#### REQUIREMENT:
Your job is to set down the stretch of entries that opens with the line containing "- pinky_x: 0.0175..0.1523" and closes with the line containing "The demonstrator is". Keep both end lines, copy each exactly, and add nothing.

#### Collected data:
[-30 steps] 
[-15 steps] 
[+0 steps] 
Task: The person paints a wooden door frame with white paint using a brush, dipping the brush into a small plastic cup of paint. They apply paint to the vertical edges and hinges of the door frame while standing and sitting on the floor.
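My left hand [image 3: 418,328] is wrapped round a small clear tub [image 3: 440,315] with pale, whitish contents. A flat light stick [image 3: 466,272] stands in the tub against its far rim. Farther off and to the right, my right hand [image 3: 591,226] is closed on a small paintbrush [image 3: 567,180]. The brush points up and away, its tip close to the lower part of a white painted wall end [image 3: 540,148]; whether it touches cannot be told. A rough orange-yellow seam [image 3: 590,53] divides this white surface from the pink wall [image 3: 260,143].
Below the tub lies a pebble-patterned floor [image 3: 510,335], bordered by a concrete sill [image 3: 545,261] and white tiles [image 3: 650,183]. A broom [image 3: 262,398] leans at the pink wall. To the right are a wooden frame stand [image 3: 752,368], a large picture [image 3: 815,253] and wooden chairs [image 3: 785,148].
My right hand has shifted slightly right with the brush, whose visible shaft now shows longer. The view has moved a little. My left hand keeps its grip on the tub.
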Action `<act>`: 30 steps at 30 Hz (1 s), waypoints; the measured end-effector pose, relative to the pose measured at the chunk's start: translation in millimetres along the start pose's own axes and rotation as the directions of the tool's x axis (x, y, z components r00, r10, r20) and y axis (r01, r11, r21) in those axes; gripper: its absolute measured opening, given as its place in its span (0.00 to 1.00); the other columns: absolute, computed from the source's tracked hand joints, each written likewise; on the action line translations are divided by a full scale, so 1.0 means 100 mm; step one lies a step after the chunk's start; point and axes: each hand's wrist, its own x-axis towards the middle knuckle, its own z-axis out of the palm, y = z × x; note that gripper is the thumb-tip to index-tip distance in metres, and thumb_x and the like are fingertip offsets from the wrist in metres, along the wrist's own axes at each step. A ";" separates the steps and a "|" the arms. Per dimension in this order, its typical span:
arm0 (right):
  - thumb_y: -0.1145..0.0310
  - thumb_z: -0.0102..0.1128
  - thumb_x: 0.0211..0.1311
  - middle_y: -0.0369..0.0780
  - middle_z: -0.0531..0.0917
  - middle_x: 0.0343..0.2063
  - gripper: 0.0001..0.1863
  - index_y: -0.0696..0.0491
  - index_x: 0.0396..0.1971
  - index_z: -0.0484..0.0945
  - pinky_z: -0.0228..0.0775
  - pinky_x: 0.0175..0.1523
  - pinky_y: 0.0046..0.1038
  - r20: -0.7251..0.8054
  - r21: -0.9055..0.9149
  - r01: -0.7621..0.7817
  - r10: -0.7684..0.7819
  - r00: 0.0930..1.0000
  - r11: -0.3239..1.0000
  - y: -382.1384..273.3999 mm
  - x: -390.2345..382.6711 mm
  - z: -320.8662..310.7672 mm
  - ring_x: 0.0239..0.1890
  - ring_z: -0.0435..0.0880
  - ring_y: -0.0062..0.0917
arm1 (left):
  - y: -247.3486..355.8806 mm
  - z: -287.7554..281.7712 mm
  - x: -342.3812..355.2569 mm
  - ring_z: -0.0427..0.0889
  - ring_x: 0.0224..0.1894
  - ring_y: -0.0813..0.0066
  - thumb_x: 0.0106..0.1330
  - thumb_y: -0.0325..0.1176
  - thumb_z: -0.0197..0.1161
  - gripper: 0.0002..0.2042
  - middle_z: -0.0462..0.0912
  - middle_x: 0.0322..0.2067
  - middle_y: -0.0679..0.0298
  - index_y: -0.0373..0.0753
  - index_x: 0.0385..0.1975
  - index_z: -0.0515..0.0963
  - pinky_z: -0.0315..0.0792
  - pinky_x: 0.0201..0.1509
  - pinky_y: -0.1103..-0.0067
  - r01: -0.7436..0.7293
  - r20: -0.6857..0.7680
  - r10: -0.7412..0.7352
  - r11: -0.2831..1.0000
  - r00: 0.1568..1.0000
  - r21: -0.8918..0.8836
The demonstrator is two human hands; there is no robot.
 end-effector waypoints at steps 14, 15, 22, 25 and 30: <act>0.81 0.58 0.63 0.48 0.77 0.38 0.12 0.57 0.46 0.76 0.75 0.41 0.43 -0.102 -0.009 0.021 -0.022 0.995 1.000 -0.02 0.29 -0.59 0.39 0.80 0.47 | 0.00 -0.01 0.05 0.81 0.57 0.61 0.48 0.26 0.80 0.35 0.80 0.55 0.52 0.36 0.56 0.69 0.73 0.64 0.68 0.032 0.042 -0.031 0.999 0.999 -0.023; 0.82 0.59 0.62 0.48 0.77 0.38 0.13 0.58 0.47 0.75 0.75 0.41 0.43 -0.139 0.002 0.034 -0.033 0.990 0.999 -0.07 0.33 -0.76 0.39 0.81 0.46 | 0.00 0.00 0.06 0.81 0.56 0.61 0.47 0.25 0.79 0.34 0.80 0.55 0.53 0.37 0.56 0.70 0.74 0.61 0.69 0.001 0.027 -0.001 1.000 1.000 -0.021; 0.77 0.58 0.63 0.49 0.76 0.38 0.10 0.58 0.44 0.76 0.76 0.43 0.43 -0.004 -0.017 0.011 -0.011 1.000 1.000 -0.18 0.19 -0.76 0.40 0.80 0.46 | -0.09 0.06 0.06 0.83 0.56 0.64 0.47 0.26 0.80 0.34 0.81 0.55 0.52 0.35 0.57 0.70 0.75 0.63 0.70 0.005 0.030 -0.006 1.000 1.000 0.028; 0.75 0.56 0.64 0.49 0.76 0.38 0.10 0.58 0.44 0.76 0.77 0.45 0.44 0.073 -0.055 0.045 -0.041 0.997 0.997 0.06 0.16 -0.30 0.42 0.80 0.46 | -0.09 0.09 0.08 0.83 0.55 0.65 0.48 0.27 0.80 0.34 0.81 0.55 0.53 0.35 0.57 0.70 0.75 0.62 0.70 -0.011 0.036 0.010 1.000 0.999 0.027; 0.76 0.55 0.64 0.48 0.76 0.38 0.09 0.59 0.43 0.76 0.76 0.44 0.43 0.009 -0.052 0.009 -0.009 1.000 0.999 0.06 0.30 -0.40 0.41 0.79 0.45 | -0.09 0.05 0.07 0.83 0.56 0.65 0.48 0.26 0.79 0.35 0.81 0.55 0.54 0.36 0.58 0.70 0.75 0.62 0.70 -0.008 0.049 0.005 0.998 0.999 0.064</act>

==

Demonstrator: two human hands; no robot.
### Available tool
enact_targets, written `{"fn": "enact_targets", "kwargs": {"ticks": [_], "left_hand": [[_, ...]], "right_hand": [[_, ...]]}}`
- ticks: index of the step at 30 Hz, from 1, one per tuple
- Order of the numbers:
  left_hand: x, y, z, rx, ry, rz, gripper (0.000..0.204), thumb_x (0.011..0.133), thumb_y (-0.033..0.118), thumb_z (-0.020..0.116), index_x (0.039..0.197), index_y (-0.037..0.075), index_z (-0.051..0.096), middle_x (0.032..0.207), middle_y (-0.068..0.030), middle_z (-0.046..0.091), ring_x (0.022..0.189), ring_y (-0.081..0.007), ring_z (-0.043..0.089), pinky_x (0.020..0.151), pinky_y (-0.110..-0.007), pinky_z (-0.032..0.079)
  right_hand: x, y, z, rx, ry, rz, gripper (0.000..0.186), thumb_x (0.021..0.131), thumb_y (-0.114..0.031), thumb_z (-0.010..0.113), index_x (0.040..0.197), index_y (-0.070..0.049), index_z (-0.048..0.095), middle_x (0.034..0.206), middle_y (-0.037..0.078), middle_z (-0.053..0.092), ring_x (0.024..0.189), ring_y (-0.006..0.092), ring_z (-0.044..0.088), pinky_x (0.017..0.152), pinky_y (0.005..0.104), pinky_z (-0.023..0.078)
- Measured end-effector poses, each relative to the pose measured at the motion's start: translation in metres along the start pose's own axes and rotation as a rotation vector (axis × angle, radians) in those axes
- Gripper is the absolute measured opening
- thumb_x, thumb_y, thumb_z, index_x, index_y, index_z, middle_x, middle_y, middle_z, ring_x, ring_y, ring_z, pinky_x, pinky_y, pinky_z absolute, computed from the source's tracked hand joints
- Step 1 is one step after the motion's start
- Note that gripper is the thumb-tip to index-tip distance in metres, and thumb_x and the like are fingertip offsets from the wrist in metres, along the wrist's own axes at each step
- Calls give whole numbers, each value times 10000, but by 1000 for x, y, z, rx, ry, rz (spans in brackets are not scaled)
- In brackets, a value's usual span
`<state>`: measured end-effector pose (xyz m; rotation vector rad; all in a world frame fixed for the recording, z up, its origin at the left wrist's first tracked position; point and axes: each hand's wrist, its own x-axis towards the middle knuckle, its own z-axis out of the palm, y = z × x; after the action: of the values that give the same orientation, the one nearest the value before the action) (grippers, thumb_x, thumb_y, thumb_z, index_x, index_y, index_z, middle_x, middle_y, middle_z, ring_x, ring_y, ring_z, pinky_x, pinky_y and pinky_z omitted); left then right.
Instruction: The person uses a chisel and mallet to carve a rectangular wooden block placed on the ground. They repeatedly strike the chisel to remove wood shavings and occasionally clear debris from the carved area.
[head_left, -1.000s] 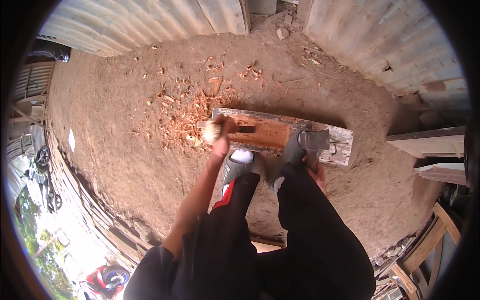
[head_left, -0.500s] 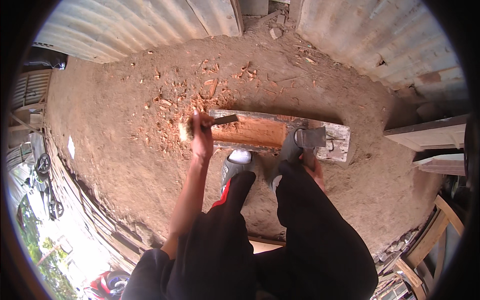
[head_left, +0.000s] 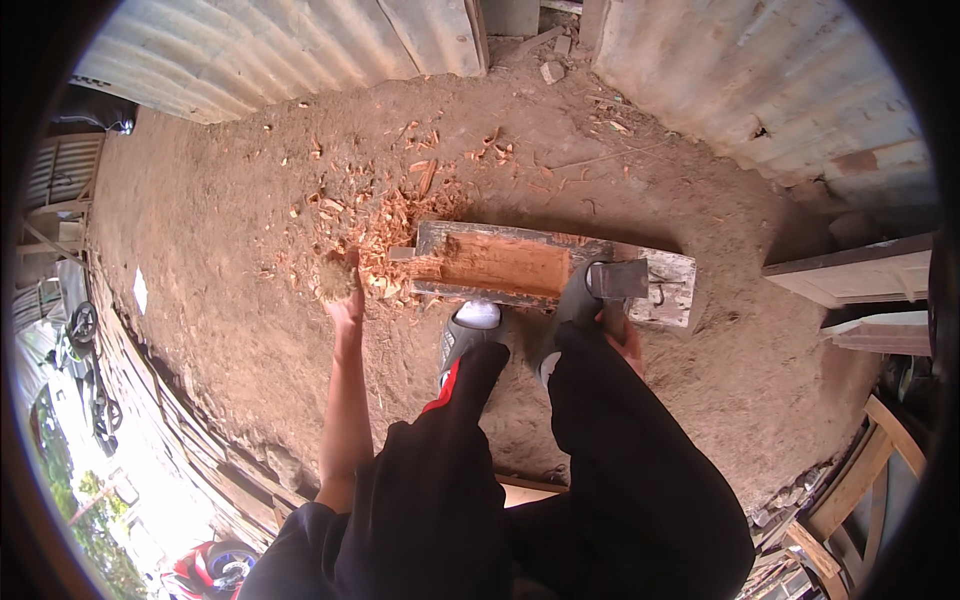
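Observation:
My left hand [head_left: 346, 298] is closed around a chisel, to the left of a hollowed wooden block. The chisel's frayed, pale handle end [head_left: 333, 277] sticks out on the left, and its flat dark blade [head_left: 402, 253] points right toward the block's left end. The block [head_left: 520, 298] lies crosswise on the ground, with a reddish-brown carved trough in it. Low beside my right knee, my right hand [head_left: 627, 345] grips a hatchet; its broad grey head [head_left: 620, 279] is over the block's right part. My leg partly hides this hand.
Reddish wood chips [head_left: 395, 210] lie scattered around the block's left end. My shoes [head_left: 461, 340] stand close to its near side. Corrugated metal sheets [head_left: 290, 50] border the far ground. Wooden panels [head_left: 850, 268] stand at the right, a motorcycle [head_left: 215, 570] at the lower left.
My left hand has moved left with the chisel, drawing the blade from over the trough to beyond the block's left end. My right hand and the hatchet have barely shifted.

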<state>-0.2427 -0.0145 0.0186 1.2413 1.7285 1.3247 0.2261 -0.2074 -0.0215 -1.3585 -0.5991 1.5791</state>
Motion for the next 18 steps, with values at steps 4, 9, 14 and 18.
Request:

#### ANSWER BOX:
  - pinky_x: 0.0175..0.1523
  - pinky_y: 0.0046..0.1038
  - r20: -0.7251..0.8054
  - r21: -0.9055..0.9149
  - r01: -0.7621..0.7817
  - r10: -0.7684..0.7819
  - r00: 0.0930..1.0000
  - r11: -0.3239..1.0000
  - y: -382.1384..273.3999 mm
  - x: -390.2345..382.6711 mm
  - z: -320.8662..310.7672 mm
  - ring_x: 0.0239..0.1890
  - ring_z: -0.0435..0.0880
  - ring_y: -0.0062..0.0917
arm1 (left):
  - y: -247.3486..355.8806 mm
  - z: -287.7554..281.7712 mm
  - x: -342.3812..355.2569 mm
  - ring_z: -0.0427..0.0889
  - ring_x: 0.0224..0.1894
  - ring_y: -0.0813..0.0066
  - thumb_x: 0.0106..0.1330
  - thumb_y: -0.0325..0.1176
  - thumb_z: -0.0197..0.1161
  - gripper: 0.0002..0.2042
  - middle_z: -0.0462..0.0912
  - middle_x: 0.0322..0.2067
  - middle_y: -0.0679..0.0298
  - index_y: -0.0373..0.0753
  - index_x: 0.0385..0.1975
  - index_z: -0.0515..0.0963
  - pinky_z: -0.0315..0.0792
  - pinky_x: 0.0201..0.1509
  - pinky_y: -0.1103..-0.0067
  - r01: -0.7436..0.7293
  - r20: -0.6857..0.7680
  - r10: -0.7412..0.7352
  - r11: -0.2831..1.0000
  - r00: 0.1568..1.0000
  - r21: -0.8918..0.8836
The demonstrator is two human hands; there is no robot.

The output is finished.